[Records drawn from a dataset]
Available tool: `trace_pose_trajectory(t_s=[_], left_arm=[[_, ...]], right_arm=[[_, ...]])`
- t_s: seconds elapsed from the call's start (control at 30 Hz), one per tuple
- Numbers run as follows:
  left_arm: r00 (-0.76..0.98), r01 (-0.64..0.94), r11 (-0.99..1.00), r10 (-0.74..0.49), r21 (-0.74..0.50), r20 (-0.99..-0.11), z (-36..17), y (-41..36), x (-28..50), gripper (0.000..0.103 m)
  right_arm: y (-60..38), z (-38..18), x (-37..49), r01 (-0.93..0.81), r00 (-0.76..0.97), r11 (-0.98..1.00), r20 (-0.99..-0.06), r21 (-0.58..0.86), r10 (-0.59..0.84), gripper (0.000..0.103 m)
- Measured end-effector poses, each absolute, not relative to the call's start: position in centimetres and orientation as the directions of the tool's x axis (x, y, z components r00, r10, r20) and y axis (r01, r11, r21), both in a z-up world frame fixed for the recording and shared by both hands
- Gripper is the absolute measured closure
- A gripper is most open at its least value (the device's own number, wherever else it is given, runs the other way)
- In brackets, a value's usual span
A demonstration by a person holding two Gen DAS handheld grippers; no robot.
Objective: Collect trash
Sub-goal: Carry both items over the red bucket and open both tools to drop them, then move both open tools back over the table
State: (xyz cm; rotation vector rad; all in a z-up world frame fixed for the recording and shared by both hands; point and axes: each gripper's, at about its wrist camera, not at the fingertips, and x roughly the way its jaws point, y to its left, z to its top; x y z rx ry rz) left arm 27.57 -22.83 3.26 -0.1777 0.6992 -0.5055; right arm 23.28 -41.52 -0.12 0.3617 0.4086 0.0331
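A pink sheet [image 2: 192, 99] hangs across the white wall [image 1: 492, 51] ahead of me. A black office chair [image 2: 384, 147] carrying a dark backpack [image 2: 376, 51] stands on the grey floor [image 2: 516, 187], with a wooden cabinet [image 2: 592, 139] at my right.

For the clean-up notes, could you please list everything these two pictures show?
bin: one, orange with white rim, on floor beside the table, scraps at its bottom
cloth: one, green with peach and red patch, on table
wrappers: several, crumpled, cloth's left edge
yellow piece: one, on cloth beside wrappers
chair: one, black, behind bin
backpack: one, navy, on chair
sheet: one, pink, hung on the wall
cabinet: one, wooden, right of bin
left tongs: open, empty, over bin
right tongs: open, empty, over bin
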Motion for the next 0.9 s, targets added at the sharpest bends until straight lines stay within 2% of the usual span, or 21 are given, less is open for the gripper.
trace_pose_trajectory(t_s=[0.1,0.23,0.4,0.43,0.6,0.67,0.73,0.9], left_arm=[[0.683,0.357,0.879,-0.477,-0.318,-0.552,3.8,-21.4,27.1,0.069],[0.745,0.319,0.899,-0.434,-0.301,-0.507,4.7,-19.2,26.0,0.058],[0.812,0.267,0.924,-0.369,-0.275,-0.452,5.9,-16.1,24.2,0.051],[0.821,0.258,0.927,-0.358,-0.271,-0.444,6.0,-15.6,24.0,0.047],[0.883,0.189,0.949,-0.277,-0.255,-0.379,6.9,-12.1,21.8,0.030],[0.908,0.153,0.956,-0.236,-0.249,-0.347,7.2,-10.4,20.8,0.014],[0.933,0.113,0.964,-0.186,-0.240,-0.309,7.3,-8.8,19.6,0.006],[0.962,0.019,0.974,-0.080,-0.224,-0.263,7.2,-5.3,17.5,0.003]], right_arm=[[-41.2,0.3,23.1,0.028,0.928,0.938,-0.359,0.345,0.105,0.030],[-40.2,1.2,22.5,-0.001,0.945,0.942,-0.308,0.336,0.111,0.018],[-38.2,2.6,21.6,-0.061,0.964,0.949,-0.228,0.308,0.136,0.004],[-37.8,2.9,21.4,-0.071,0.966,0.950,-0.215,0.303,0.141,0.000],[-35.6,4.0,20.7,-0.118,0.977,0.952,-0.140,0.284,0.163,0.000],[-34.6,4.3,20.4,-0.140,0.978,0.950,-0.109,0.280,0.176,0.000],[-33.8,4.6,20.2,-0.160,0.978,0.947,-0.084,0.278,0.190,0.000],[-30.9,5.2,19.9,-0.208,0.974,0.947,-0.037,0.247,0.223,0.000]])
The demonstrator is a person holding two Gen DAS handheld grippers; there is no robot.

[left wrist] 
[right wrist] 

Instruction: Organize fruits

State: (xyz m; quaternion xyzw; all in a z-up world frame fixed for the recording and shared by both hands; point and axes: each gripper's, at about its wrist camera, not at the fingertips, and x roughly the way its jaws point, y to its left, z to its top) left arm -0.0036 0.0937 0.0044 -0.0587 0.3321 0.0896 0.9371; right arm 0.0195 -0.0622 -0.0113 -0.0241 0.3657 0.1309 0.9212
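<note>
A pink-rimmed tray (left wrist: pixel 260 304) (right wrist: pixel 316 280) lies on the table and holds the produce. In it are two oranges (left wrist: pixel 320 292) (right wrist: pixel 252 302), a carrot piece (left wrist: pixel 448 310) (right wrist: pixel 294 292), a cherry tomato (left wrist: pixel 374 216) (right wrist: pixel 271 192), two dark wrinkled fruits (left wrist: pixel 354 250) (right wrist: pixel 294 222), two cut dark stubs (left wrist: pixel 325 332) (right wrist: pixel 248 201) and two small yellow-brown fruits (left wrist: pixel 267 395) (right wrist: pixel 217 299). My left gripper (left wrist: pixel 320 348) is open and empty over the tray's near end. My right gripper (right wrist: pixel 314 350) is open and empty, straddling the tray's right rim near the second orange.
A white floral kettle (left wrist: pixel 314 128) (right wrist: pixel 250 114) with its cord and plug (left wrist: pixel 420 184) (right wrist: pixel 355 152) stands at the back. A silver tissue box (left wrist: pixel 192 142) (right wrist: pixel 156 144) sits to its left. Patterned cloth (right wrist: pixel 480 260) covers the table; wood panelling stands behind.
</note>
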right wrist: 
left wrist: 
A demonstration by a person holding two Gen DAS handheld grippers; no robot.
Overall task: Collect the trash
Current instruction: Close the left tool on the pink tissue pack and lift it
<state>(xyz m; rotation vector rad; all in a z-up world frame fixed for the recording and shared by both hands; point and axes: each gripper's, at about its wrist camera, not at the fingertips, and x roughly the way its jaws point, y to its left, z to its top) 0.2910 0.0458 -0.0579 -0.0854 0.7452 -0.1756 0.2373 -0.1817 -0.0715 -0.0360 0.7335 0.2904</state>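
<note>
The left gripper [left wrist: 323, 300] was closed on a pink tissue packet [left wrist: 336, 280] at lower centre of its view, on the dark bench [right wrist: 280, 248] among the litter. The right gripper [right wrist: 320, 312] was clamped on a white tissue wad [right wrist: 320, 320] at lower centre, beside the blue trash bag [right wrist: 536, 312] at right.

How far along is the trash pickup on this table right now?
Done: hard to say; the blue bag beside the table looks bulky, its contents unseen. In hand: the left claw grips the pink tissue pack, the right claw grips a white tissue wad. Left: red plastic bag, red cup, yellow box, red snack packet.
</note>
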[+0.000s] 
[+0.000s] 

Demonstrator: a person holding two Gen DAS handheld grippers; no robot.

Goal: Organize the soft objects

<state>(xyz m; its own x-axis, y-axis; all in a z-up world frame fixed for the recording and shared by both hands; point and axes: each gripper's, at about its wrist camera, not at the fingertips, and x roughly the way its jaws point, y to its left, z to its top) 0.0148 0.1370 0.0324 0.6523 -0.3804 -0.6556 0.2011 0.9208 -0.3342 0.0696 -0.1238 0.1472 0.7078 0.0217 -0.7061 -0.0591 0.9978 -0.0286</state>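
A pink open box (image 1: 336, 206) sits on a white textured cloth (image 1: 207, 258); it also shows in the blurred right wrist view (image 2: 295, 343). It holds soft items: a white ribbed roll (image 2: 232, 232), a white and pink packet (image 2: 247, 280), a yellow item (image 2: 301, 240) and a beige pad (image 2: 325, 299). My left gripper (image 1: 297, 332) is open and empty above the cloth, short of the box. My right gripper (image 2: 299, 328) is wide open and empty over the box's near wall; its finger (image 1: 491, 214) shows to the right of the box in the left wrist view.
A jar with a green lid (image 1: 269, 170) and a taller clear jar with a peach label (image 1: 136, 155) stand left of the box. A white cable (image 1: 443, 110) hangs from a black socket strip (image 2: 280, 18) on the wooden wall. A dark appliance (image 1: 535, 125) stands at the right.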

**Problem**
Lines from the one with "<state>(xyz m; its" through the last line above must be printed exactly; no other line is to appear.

**Answer section**
<state>(xyz m; its own x-axis, y-axis; all in a z-up world frame fixed for the recording and shared by both hands; point and axes: each gripper's, at about its wrist camera, not at the fingertips, and x roughly the way its jaws point, y to its left, z to its top) 0.0148 0.1370 0.0324 0.6523 -0.3804 -0.6556 0.2011 0.9208 -0.3342 0.0696 -0.1238 0.1472 0.7078 0.0217 -0.7061 -0.0591 0.9978 -0.0286</state>
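A pink open box (image 1: 336, 206) sits on a white textured cloth (image 1: 207, 258); it also shows in the blurred right wrist view (image 2: 295, 343). It holds soft items: a white ribbed roll (image 2: 232, 232), a white and pink packet (image 2: 247, 280), a yellow item (image 2: 301, 240) and a beige pad (image 2: 325, 299). My left gripper (image 1: 297, 332) is open and empty above the cloth, short of the box. My right gripper (image 2: 299, 328) is wide open and empty over the box's near wall; its finger (image 1: 491, 214) shows to the right of the box in the left wrist view.
A jar with a green lid (image 1: 269, 170) and a taller clear jar with a peach label (image 1: 136, 155) stand left of the box. A white cable (image 1: 443, 110) hangs from a black socket strip (image 2: 280, 18) on the wooden wall. A dark appliance (image 1: 535, 125) stands at the right.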

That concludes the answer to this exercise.